> _Work to be completed_
Write out exactly the lines below that run from the one containing "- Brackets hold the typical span" through the one containing "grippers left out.", both included, with no other lines.

[Collected data entries]
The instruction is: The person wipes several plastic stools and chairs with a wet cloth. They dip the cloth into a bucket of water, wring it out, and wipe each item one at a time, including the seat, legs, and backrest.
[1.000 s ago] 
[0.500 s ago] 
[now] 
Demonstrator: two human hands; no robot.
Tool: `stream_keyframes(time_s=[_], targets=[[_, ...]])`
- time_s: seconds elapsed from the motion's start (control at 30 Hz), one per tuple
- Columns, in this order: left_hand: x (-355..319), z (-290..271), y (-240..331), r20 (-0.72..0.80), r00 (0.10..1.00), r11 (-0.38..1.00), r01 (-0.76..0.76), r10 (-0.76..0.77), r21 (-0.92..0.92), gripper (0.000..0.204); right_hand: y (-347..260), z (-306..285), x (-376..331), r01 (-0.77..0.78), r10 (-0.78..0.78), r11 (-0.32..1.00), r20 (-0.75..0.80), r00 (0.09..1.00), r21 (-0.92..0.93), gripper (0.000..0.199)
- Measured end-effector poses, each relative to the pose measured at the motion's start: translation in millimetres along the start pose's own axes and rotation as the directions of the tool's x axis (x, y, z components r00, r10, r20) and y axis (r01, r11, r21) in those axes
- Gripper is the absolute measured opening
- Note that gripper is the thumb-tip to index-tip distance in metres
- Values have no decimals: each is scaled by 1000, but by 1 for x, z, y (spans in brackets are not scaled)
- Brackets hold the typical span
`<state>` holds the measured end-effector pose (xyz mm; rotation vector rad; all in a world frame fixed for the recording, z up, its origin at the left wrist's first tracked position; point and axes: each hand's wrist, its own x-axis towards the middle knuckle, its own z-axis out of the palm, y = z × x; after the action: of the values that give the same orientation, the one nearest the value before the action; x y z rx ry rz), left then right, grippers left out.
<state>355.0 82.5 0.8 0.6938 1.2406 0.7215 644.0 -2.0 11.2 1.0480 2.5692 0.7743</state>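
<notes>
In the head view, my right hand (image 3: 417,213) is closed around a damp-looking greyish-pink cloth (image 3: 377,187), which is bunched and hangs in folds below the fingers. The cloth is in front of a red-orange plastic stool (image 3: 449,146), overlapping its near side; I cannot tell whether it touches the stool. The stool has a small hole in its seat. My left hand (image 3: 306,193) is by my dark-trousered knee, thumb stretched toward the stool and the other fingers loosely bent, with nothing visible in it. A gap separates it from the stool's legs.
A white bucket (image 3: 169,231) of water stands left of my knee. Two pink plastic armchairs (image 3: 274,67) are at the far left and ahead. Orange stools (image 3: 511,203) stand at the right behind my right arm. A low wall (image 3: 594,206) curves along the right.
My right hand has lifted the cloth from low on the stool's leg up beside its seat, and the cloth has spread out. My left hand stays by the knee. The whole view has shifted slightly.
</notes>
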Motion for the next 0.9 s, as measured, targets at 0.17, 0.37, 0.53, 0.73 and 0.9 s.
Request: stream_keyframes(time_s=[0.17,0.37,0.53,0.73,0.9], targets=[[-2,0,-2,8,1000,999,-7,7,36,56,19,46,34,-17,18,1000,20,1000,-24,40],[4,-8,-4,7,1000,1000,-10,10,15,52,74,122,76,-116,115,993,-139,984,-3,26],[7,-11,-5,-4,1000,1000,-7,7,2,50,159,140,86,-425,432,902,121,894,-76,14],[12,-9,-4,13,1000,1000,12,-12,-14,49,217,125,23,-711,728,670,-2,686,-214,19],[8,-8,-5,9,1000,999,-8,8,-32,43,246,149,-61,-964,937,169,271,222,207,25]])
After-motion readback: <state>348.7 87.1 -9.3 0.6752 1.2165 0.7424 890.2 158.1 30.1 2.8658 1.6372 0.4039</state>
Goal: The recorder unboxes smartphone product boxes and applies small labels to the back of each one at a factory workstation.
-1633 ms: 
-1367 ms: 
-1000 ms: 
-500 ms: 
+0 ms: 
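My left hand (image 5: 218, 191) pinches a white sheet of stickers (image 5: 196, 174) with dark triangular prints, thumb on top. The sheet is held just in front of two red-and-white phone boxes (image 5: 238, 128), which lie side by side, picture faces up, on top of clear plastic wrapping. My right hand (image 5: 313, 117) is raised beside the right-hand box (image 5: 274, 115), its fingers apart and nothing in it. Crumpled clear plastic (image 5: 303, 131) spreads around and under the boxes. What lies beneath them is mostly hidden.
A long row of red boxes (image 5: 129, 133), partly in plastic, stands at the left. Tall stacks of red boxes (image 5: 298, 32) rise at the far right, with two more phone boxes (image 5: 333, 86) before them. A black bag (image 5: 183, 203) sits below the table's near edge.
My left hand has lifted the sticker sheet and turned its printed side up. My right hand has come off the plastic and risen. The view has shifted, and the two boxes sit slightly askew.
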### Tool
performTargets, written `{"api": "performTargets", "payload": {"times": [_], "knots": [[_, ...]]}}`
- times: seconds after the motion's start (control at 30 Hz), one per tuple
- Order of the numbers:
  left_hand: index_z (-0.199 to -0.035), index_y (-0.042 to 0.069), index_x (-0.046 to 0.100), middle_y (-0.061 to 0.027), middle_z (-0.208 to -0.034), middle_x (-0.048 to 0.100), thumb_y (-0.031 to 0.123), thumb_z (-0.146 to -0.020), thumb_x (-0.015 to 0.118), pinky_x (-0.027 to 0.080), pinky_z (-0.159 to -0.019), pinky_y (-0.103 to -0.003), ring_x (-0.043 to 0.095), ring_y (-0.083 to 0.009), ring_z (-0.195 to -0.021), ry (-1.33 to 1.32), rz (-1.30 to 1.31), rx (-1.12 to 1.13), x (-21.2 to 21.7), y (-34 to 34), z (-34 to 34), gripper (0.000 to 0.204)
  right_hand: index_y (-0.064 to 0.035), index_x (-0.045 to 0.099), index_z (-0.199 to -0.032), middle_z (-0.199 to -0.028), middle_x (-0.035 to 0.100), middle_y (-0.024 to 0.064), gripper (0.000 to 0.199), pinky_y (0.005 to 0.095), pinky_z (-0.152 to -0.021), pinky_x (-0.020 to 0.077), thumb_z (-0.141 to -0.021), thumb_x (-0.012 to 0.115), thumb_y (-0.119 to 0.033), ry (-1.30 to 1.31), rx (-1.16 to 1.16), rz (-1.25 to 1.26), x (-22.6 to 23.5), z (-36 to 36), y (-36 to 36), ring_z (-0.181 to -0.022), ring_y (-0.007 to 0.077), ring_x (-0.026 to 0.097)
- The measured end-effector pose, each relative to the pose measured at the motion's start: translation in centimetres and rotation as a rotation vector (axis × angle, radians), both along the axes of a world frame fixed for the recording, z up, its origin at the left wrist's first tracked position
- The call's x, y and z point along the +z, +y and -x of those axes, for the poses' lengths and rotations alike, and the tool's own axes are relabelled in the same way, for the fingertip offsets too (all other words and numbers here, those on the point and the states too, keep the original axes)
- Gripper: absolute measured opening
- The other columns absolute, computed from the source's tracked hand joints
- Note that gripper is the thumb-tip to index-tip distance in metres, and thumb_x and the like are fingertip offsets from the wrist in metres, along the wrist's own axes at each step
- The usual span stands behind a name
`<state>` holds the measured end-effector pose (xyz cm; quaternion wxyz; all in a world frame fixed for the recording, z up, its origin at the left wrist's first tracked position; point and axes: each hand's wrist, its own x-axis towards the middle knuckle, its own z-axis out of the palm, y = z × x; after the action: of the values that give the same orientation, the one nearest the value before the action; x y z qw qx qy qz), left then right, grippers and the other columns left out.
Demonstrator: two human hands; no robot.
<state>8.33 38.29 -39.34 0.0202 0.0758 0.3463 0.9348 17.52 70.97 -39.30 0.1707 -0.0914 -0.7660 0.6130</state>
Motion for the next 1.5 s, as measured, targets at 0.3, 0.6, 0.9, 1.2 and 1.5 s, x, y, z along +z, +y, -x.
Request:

> _Written response_
- Brackets hold the typical span
`<state>` holds the measured end-effector pose (xyz mm; rotation vector rad; all in a world frame fixed for the recording, z up, its origin at the left wrist's first tracked position; point and axes: each hand's wrist, its own x-axis towards the middle knuckle, its own z-axis out of the palm, y = z × x; after the action: of the values that give the same orientation, the one nearest the value before the action; x y z rx ry rz), left then right, grippers left out.

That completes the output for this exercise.